Published on : Friday, November 15, 2013
Brisbane has been spared a second wave of storms that swept the southeast overnight, with the Wide Bay region and Rockhampton expected to cop the weather systems on Friday. In the 12 hours from 9am on Thursday the highest rainfalls for Brisbane were on the north side with Enoggera Dam recording 61mm. Currumbin Creek on the Gold Coast had the highest in the southeast with 69mm, the majority of which fell in just half an hour.
“The storms are moving quickly so they’re not over any particular spot for a long period so they’re producing intense rainfall but in most places it’s fairly short lived,” senior forecaster Jonty Hall said.In the second wave of storms tonight, Woodford was hit the hardest but the storm continued to weaken as it moved towards the coast.
Tomorrow the weather system is expected to move further north, sparing Brisbane the ferocious storms that have lashed the city over the last several days.”Most activity will be further to Brisbane’s north around Wide Bay, Fraser Coast up towards the central coast, Rockhampton and Gladstone,” Mr Hall said.

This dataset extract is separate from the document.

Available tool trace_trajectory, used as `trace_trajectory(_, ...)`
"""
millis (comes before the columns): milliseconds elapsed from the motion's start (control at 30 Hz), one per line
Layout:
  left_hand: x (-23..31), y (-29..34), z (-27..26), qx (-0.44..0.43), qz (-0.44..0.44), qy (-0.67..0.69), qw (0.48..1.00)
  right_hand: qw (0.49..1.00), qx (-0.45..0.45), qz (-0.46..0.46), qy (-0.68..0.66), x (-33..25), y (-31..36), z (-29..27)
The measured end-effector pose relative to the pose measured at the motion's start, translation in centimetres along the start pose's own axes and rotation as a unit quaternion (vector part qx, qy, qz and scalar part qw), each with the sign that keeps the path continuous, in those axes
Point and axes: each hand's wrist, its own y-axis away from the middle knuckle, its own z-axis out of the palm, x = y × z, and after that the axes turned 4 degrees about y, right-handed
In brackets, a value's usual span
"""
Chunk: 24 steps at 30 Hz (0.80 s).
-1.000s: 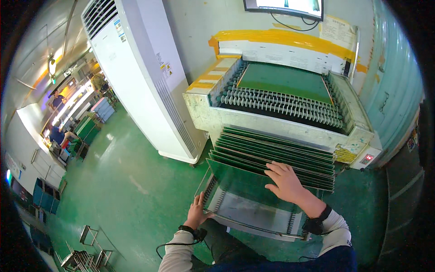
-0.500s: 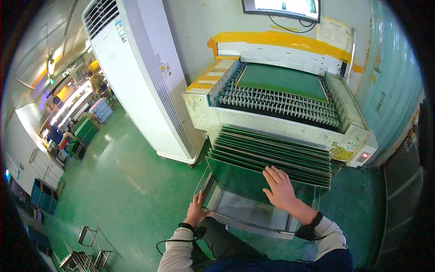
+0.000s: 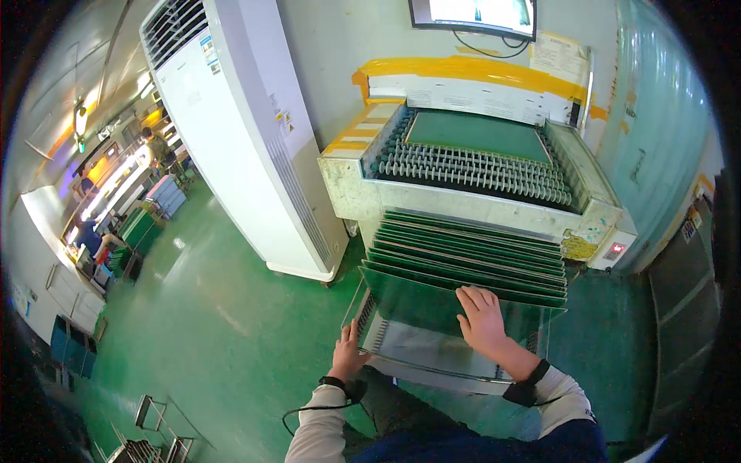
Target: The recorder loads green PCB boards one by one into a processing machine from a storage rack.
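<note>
A rack (image 3: 436, 370) with comb-like teeth along its sides stands before me, holding several upright green panels (image 3: 471, 251) in a close row. The nearest green panel (image 3: 417, 297) leans at the near end of that row. My right hand (image 3: 484, 320) lies on this panel near its upper edge, with the fingers stretched out and the thumb apart. At the rack's near left corner my left hand (image 3: 349, 356) is closed round the frame, fingers on the outer side and thumb by the near bar. Part of its grip is hidden.
Behind the rack is a roller machine (image 3: 471, 174) with another green panel (image 3: 478, 135) lying on its rollers. A tall white air conditioner (image 3: 239, 131) stands to the left. A screen (image 3: 475, 17) hangs above. Far left, people (image 3: 91, 238) sit and stand along a lit bench.
The whole view has shifted slightly. Both hands keep their places, the left on the rack's corner and the right on the nearest panel.
</note>
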Motion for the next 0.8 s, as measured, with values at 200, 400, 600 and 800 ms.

The Sunshine Coast may also see some storm activity. As of 11pm on Thursday, over 3000 Energex customers were still without power. In the storm battered Lockyer Valley 1065 people are without power while in the Moreton Bay region 1917 are in the dark. Just over 70 customers in Brisbane have no power, 36 in the Scenic Rim Region and 7 at Somerset.
Earlier, it was reported travellers arriving and leaving Brisbane Airport have faced lengthy delays due to potentially dangerous lightning strikes. An airport spokeswoman said, “extremely heavy rain, low cloud and high winds” were also contributing to the delays.
“Safety is the top priority and lightning strikes have stopped action on the ground,” she said.